El antisemitismo ya no es un fenómeno aislado ni marginal en Brasil. Lo que antes aparecía como retórica de sectores extremos ahora se cuela con frecuencia en la política, la academia, los medios y las redes sociales. Y lo más grave: encuentra tolerancia y en ocasiones complicidad de las instituciones estatales. Los informes anuales de antisemitismo de la Universidad de Tel Aviv, reportan un incremento en el número de incidentes y denuncias en Brasil desde el 2022. Esta escalada evidencia que el problema es real y se agrava.
Brasil tiene una comunidad judía con raíces profundas y un papel histórico en la vida cultural, comercial y educativa del país. Durante años, los distintos gobiernos impulsaron el diálogo interreligioso, promovieron la memoria del Holocausto y rechazaron con firmeza toda forma de antisemitismo. Hoy el panorama es distinto.
El actual gobierno se ha distanciado de estos compromisos y, con ello, ha enviado señales de permisividad. La salida de Brasil de la International Holocaust Remembrance Alliance (IHRA) fue un retroceso simbólico, pero también práctico: debilitó los marcos de cooperación internacional para frenar esta forma de odio y violencia.
El ministro del Supremo Tribunal Federal (STF), Luiz Fux, de fe judía, ha sido objeto de ataques directos basados en estereotipos antisemitas a raíz de sus posiciones en casos políticamente sensibles, incluidos procesos vinculados al ex presidente Jair Bolsonaro. El hecho de que un magistrado en funciones del máximo tribunal de Brasil pueda ser atacado por su religión subraya hasta qué punto el antisemitismo está penetrando en el discurso dominante.
Cada vez es más común encontrar discursos antisemitas en espacios académicos, políticos y digitales. Lejos de enfrentar estas manifestaciones con firmeza, la respuesta ha sido débil y en muchos casos, en Brasil y otros lugares del mundo, las críticas sobre la defensa militar desplegada por Israel tras el brutal ataque de Hamas en octubre del 2023, se han ido transformando en justificaciones para discursos y actos en contra de los judíos. Esta permisividad, disfrazada de crítica política ha empezado a legitimar discursos de simpatía hacia grupos terroristas.

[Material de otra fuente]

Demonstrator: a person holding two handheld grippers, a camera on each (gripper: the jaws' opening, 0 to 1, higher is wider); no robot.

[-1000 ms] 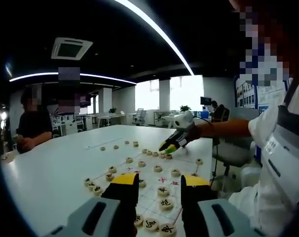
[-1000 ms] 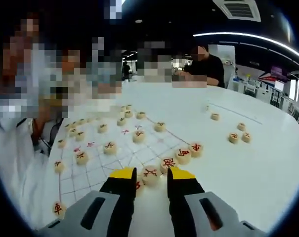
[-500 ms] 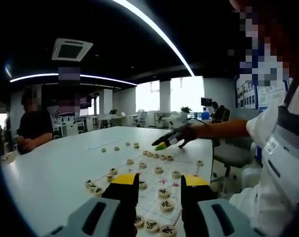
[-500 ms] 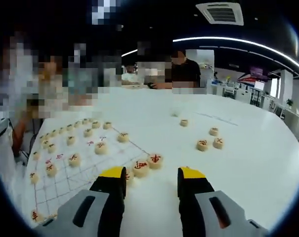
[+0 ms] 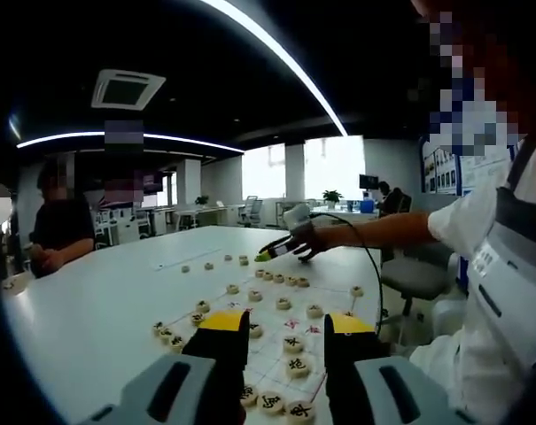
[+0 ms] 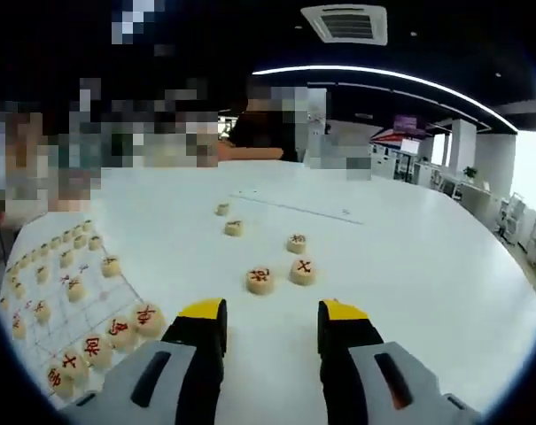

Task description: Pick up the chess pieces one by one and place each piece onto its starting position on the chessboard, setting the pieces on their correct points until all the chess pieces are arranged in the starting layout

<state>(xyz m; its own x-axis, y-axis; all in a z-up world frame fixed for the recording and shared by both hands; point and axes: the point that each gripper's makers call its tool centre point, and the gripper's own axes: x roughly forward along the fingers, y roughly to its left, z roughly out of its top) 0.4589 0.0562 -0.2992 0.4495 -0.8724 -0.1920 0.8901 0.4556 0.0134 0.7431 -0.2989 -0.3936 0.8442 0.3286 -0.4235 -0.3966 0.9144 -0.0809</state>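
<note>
The chessboard [image 5: 268, 352] lies on the white table just beyond my left gripper [image 5: 287, 328], which hangs open with nothing held. Round wooden pieces [image 5: 292, 343] sit on its lines. Farther off, my right gripper [image 5: 275, 251], in a person's hand, hovers over the far side of the board. In the right gripper view that gripper [image 6: 272, 314] is open and holds nothing. Two loose pieces [image 6: 260, 280] [image 6: 302, 270] lie just ahead of its jaws, with three more [image 6: 235, 227] beyond. The board [image 6: 101, 297] is at the left, red-marked pieces [image 6: 146, 317] along its near edge.
A person [image 5: 59, 226] sits at the far left of the white table [image 5: 99, 301]; more people sit beyond its far edge [image 6: 263, 133]. An office chair [image 5: 418, 274] stands behind the outstretched arm. Bare tabletop [image 6: 409, 274] spreads right of the loose pieces.
My right gripper opened, left a red piece at the board's edge, and swung away toward the loose pieces. My left gripper stayed put.
</note>
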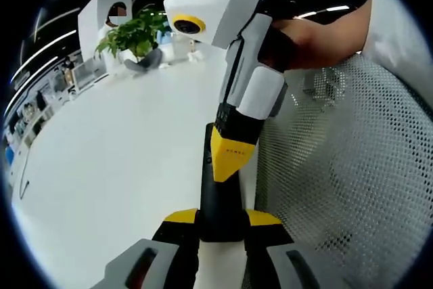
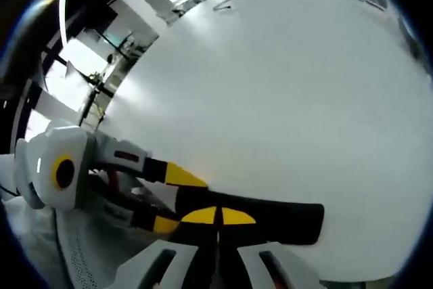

La normalización no es solo retórica. En la Triple Frontera (Paraguay, Argentina y Brasil) las redes de lavado de dinero que financian a Hezbollah y otros actores extremistas han operado durante años con una respuesta estatal limitada. La falta de acción frente a estos circuitos financieros envía una señal peligrosa: tolerancia o, al menos, conveniencia política. La consecuencia es doble: por un lado, se consolidan estructuras ilícitas que sostienen al extremismo internacional; por otro, se legitima un ecosistema donde el antisemitismo se vincula con intereses políticos y económicos.
El efecto inmediato es un clima de inseguridad para la comunidad judía en Brasil. Pero el costo va más allá. El antisemitismo erosiona la credibilidad del país como sociedad plural y democrática. A nivel regional, Brasil comienza a diferenciarse de sus pares latinoamericanos, muchos de los cuales mantienen firme su compromiso con la memoria del Holocausto y la cooperación interreligiosa. Y a nivel global, el país arriesga un daño serio en su relación con Estados Unidos y con sus socios occidentales.
Ninguno de estos hechos pasa desapercibido Washington. La administración Trump ha estado siguiendo de cerca la situación en Brasil en una amplia gama de temas estratégicos —desde la política comercial hasta la seguridad regional y la lucha contra el terrorismo—. El antisemitismo y la normalización de la retórica extremista en la democracia más grande de América Latina ahora forman parte de esa lista. Las decisiones que tome Brasil inevitablemente influirán en la manera en que los responsables de la política estadounidense evalúen la solidez de los lazos bilaterales y la confiabilidad del país como socio democrático.